Mining World

September 19, 2009

Asia Steel-China prices drop eases as mills cut output

Filed under: News, Market, Steel, Company - Miner @ 5:38 am

Chinese spot steel prices eased 0.8 percent in their fifth consecutive weekly fall, but the pace of their decline slowed, as mills started reducing production amid rising inventories and falling prices.

After a months-long rally to a 10-month high in early August, steel prices in China have turned lower and prices of benchmark hot-rolled coil fell to around 3,617.5 yuan ($529.7) a tonne this week from 3,645 yuan last week quoted in south and east China, for a drop of 16 percent in just one month, data from Metal Bulletin showed.

For a graphic on China’s steel prices, click here

"Traders have high inventory and they are unlikely to resume buying actively until stockpiles are lowered to a more appropriate level," said a trader at an international trading firm.

Inventories of construction and flat steel products in Chinese merchant warehouses reached nearly 11 million tonnes last week, up 54 percent from a year ago and close to this year’s peak hit in March, as mills continue production at record rates and demand weakened on a sustained fall in steel prices.

Chinese steel output jumped 22 percent on the year to a record 52.3 million tonnes in August, marking a fifth monthly rise, and production in the first 10 days of September totalled 16.66 million tonnes, suggesting output growth would stay robust this month, although some mills have started cutting output.

But some small mills in China’s top steel-producing province have cut output due to lower steel prices, which a Macquarie analyst estimates would reduce China’s steel output by 2-3 million tonnes in September.

"We expect the (Chinese) steel prices to consolidate until October given that… inventory level is still high," Deutsche Bank analysts said on Thursday.

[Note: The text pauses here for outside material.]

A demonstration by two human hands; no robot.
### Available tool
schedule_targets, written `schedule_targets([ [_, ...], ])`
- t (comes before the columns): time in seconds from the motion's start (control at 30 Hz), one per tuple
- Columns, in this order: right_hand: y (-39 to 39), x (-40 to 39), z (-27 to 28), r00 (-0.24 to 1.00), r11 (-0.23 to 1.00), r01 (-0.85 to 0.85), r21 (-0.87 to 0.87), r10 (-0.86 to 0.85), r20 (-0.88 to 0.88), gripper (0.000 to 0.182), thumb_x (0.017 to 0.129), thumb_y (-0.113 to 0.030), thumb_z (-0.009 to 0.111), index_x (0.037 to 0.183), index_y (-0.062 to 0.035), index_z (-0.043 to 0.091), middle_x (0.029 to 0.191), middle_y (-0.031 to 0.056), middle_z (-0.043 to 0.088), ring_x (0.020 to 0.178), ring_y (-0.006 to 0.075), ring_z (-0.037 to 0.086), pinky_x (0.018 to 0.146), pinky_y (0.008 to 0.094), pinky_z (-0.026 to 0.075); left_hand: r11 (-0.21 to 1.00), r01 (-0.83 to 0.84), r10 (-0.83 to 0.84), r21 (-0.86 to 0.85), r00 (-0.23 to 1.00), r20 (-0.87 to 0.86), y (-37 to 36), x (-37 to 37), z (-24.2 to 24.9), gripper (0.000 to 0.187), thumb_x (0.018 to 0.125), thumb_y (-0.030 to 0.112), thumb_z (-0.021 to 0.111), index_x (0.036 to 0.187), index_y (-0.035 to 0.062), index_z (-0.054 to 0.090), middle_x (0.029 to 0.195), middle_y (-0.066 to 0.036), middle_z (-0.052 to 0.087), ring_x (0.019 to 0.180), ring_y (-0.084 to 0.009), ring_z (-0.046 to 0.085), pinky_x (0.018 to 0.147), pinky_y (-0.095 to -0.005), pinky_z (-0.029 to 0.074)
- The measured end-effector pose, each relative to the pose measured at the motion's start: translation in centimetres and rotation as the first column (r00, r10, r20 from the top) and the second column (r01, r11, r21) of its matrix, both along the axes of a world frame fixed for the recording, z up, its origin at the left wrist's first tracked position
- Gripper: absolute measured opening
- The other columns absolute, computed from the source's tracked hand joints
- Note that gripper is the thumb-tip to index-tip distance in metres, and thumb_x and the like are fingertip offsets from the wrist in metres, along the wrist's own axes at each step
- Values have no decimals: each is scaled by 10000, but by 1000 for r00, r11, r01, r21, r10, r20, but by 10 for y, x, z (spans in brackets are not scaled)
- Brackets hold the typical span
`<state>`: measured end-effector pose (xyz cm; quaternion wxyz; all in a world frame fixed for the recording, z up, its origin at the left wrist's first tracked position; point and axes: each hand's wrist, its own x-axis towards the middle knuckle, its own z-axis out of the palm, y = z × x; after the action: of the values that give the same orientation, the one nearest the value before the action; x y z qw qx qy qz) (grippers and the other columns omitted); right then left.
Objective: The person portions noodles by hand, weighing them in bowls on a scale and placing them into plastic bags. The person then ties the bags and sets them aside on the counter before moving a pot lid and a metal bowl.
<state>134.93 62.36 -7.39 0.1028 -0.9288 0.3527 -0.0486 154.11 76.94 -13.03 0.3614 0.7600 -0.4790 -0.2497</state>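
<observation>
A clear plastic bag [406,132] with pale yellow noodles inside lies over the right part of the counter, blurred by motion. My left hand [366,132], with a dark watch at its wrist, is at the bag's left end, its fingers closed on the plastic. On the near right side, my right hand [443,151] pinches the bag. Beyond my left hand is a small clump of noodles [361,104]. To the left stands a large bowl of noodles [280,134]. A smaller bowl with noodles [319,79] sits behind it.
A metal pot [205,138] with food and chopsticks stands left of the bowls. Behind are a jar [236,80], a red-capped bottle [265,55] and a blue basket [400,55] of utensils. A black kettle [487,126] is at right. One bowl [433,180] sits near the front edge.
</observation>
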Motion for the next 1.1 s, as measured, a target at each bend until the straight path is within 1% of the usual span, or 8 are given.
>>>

But the demand side is seen continuing its improvement, bolstered by the government’s stimulus package and recovery in the auto and home appliances sector.

Lakshmi Mittal, chief executive of ArcelorMittal, said on Wednesday Chinese steel demand would rise more than 15 percent this year, up from his previous forecast 10 percent growth this year.

In the Shanghai Futures Exchange market, rebar futures for October delivery SRBV9 fell 3 percent to 3,693 yuan on the week and September wire rod futures SWRV9 shed 2 percent to 3,625 yuan.

In Japan, August steel output fell 18 percent from a year ago, but it rose 8.5 percent from July, as big mills including Nippon Steel (5401.T) have boosted output to meet a pick-up in orders from auto makers and exporters.

 "Much of the capacity that was idled is being restarted but if companies find that it is not that easy to get production back on line smoothly, actual supply in the market may not rise as much as expected," Goldman Sachs analysts said in a note.

Nippon Steel, the world’s No.2 steelmaker, said on Wednesday it would restart a blast furnace at its Kimitsu plant early next month, as another furnace at the plant was continuing to suffer problems.